§ **EXERCISE INSTRUCTIONS**:
Please copy the data below exactly, from its first line through the line holding "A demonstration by", and skip the pictures.
== Segment start ==
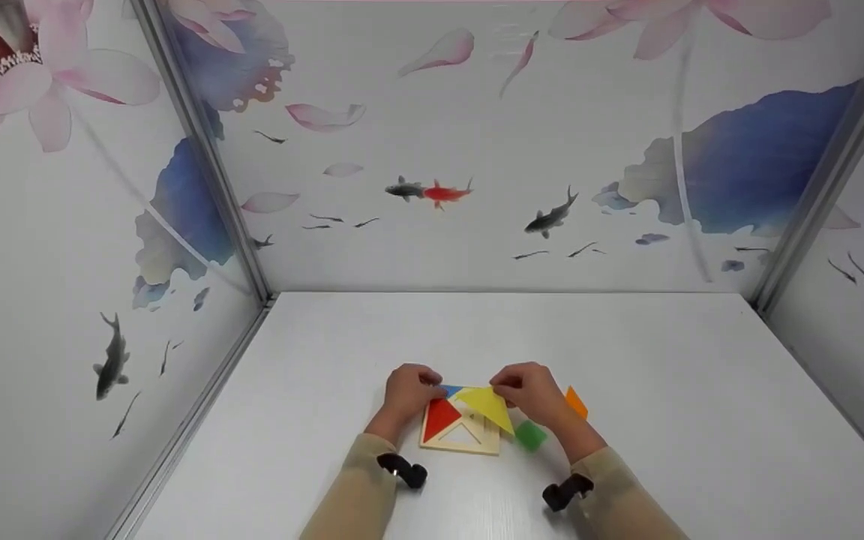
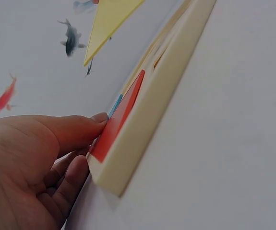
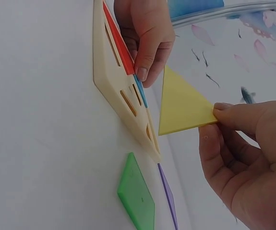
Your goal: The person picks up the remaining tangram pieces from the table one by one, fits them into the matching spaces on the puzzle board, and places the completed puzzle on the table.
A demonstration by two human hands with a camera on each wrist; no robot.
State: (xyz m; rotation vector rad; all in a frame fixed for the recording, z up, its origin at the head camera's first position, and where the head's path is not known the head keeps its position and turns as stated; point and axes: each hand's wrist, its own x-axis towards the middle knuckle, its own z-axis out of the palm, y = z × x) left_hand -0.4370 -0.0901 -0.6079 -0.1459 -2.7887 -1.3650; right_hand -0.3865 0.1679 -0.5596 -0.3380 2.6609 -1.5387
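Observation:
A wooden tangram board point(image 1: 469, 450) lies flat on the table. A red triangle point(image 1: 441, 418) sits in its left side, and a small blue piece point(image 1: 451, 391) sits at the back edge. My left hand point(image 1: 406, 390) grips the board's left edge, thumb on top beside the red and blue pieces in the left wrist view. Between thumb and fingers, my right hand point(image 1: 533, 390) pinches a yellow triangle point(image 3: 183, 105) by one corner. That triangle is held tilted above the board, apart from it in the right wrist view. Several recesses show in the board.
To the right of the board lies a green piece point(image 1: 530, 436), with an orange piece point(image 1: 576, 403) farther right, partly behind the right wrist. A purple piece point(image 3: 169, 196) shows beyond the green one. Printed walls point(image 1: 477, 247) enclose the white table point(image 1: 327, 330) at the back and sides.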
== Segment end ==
§ **SOLUTION BELOW**:
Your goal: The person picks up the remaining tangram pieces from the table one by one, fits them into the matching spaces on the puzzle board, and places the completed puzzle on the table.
A demonstration by two human hands with a camera on each wrist; no robot.

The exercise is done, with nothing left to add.